**WHAT IS NEEDED**
Somewhere below, one line contains "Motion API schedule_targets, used" and a later line contains "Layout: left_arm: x". Output those two lines and everything between them exactly, and nothing else.
::::
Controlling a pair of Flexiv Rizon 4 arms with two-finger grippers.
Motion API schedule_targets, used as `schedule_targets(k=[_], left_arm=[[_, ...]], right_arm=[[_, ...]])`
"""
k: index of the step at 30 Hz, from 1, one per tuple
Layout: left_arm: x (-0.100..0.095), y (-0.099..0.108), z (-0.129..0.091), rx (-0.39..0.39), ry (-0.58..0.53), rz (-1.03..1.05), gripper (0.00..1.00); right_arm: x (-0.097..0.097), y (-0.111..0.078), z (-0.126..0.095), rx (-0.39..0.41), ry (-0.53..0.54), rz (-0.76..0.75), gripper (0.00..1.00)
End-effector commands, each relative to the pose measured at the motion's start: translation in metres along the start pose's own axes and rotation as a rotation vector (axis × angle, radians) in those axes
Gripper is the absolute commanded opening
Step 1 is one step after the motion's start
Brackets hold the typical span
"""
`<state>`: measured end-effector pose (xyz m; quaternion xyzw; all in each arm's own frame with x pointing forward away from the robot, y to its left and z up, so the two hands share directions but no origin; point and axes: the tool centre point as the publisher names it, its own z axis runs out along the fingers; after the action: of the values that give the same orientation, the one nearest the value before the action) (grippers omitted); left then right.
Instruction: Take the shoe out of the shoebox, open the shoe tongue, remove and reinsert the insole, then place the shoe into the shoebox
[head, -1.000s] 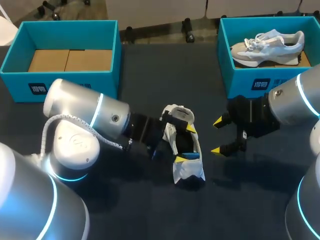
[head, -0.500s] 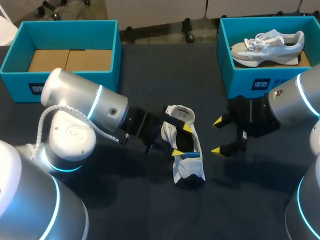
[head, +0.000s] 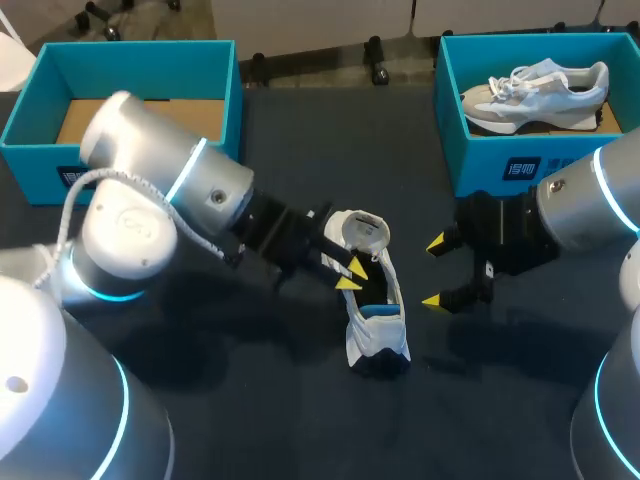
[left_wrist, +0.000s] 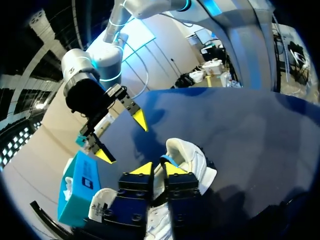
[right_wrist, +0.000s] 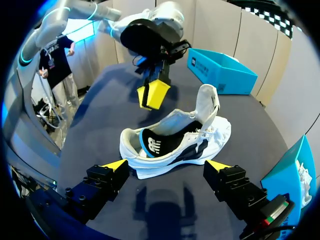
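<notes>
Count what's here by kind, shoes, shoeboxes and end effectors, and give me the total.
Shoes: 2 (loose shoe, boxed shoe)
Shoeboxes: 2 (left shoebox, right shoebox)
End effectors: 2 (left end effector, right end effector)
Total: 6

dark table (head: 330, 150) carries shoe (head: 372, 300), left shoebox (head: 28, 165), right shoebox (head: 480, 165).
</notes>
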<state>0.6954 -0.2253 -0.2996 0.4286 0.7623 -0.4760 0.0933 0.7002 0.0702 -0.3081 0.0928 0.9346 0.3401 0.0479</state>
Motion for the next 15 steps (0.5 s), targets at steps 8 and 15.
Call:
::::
**EXERCISE ANSWER**
Motion API schedule_targets, used as `schedule_targets(k=[_], left_arm=[[_, ...]], right_arm=[[_, ...]])`
"""
k: index of the step at 30 Hz, from 1, one per tuple
Layout: left_arm: x (-0.100..0.095), y (-0.099..0.108), z (-0.129..0.091), rx (-0.39..0.39), ry (-0.58..0.53), rz (-1.03..1.05), gripper (0.00..1.00); right_arm: x (-0.097..0.097), y (-0.111..0.078), z (-0.126..0.095), rx (-0.39..0.41), ry (-0.53..0.54), rz (-0.76..0.75), gripper (0.00..1.00)

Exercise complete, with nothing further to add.